Le culte et les représentations des Parques

Déesses chthoniennes ou infernales, on les voit souvent a côté des Kères, se disputer les corps des mourants. La croyance populaire les identifiait avec les Furies, et on leur offrait des libations d'hydromel et des fleurs. A Sicyone, on leur sacrifiait des brebis pleines. Aristophane les fait présider aux chœurs des initiés d'Éleusis, dans les enfers. Les Orphiques les représentent se joignant aux Grâces, pour ramener en dansant Proserpine à la lumière du jour. Enfin, les poètes et les artistes les faisaient figurer auprès de Pluton. Elles avaient des temples àThèbes, à Delphes, à Corinthe et à Olympie.
On représente habituellement Clotho comme ourdissant les fils, tandis que Lachésis les tisse et qu'Atropos les coupe. Mais on ne trouve, chez les poètes non plus que sur les monuments, nulle trace de ce mode distinct de figuration, qui n'appartient pas à l'antiquité. Ainsi que nous l'avons dit, un bas-relief du musée Pio-clémentin représente une Parque seule. Un autre bas-relief de la même collection les offre au nombre de deux, l'une filant, l'autre tenant un volume et une baguette. D'autres fois, dans les poètes, on les dépeint comme filant toutes trois. La plus ancienne manière de figurer les Parques parait être celle qui leur donne pour attributs des bâtons ou des sceptres, et des couronnes d'or. Plus tard on assigna la quenouille à Clotho.

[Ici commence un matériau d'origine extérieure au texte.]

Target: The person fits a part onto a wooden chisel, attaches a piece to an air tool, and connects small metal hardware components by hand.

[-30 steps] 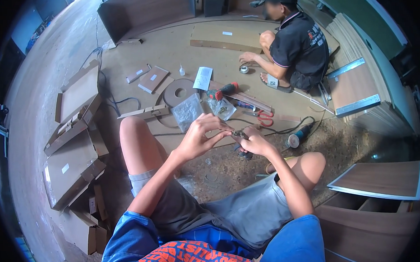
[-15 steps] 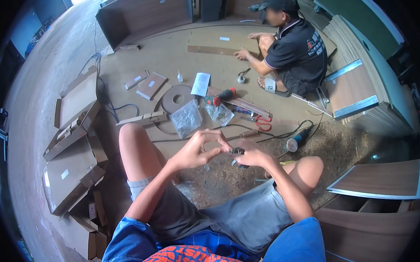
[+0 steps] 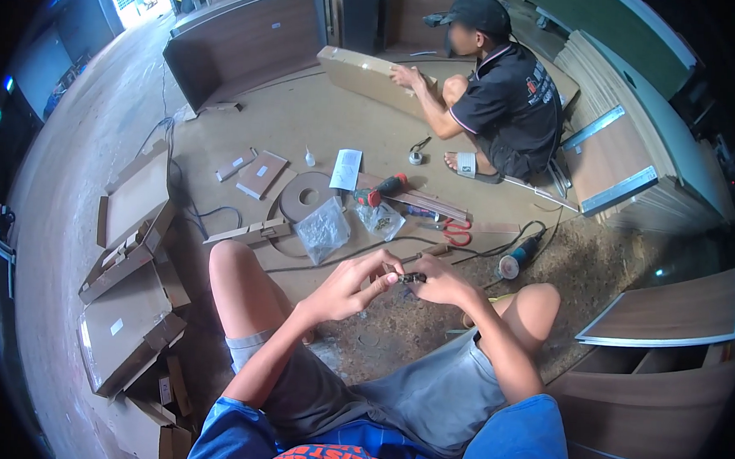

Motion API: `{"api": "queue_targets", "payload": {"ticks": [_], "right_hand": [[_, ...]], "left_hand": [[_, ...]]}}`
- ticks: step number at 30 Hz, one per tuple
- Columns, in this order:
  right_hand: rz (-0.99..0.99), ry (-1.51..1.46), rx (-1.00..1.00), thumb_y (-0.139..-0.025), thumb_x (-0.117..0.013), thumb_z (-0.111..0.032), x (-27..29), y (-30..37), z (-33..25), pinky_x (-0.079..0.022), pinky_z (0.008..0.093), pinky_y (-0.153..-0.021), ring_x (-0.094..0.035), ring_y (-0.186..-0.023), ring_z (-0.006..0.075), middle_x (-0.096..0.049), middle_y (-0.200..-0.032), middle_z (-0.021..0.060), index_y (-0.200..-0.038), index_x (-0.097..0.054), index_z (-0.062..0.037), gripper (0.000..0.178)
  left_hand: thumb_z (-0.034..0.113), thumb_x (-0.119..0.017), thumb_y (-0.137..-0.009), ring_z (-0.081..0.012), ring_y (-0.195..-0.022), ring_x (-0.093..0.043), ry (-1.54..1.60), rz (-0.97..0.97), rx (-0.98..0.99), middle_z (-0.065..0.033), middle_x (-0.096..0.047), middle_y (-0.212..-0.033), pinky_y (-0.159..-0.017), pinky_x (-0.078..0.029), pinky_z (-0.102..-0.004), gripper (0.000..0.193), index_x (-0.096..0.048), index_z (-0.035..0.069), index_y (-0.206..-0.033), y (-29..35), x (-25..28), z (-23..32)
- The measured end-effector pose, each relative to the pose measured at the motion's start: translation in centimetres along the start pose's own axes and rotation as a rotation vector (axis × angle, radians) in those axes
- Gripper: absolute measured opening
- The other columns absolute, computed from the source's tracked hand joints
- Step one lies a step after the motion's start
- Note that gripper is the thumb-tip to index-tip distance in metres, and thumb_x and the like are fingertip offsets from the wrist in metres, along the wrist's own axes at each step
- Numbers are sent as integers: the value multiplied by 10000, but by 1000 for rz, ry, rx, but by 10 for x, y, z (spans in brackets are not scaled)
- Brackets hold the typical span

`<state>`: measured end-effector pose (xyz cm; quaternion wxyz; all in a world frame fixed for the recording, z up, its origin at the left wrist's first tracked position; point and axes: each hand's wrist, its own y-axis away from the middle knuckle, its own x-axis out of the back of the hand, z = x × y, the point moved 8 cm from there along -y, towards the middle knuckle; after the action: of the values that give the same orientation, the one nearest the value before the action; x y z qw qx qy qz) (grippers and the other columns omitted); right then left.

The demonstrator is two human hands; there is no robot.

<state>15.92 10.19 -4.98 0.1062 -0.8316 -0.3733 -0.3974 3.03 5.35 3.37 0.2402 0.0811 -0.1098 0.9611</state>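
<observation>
Between my knees I hold a small dark metal-looking piece (image 3: 412, 278), too small to name. My left hand (image 3: 349, 287) pinches near its left end, thumb and forefinger together. Curled round its other end is my right hand (image 3: 449, 284), whose fingers partly hide the piece. Just beyond my hands lie two clear plastic bags, one a larger crumpled bag (image 3: 323, 230) and the other a bag of small fittings (image 3: 380, 220). A red-and-black cordless drill (image 3: 379, 190) lies behind them.
A co-worker (image 3: 512, 96) squats at the far right, tilting a flat cardboard box (image 3: 363, 73). An angle grinder (image 3: 520, 258), red-handled scissors (image 3: 457, 232) and an edging roll (image 3: 306, 197) lie around. Open cartons (image 3: 126, 321) stand left; stacked boards (image 3: 638, 144) and a panel (image 3: 671, 310) stand right.
My left thumb and forefinger have come together at the dark piece, and both hands sit slightly lower in the picture. The co-worker has raised the flat box onto its edge.
</observation>
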Motion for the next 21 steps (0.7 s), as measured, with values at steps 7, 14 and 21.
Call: {"api": "queue_targets", "payload": {"ticks": [7, 14, 21], "right_hand": [[14, 58, 61, -733, -574, -131, 13, -8, -20, -458, 500, -746, -589, -833, 417, -590, -719, 236, -715, -597, 46, 179], [32, 103, 57, -682, -580, -132, 18, -8, -34, -463, 500, -741, -589, -827, 417, -600, -742, 241, -703, -584, 61, 194], [-43, 106, 7, -697, -599, -140, 8, -9, -31, -479, 480, -732, -598, -812, 428, -591, -756, 267, -762, -613, 71, 222]], "left_hand": [[172, -489, -943, -227, -518, -556, -318, 118, -90, -66, -579, -684, -516, -424, -342, 164, -546, 69, -1057, 1, 9, 13], [134, -495, -895, -240, -543, -557, -394, 121, -122, -80, -575, -706, -518, -424, -340, 140, -552, 67, -1004, 6, 11, 17], [126, -493, -861, -284, -654, -579, -560, 99, -189, -103, -566, -789, -577, -430, -373, 154, -555, 57, -984, 7, 11, 16]]}}
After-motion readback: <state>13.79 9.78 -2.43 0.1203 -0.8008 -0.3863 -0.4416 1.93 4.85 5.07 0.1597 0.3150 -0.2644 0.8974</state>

Habituellement les poètes figurent les Parques comme de vieilles femmes très-laides (boiteuses, suivant Lycophron). Atropos, dans Hésiode, est plus petite et plus âgée que ses sœurs. L'art, au contraire, les représente sous la forme de vierges aux traits austères et avec différents attributs: Clotho tenant la quenouille ou le rouleau ; Lachésis, ainsi que la muse Uranie, avec laquelle on l'identifiait à Athènes, indiquant la destinée sur un globe, ou tenant un rouleau, ou écrivant ; Atropos, avec la balance, le cadran solaire ou des ciseaux. En leur qualité de déesses fatidiques, on les trouve quelquefois avec des plumes sur la tête. Elles étaient voilées à Corinthe. A Mégare, Théocosme les avait sculptées sur la tête de Jupiter. On les voyait aussi sur le trône d'Apollon à Amyclée et sur le coffre de Cypsélus. Quant aux Parques romaines, une cassette étrusque les offre sous la figure de vieilles femmes en longs manteaux.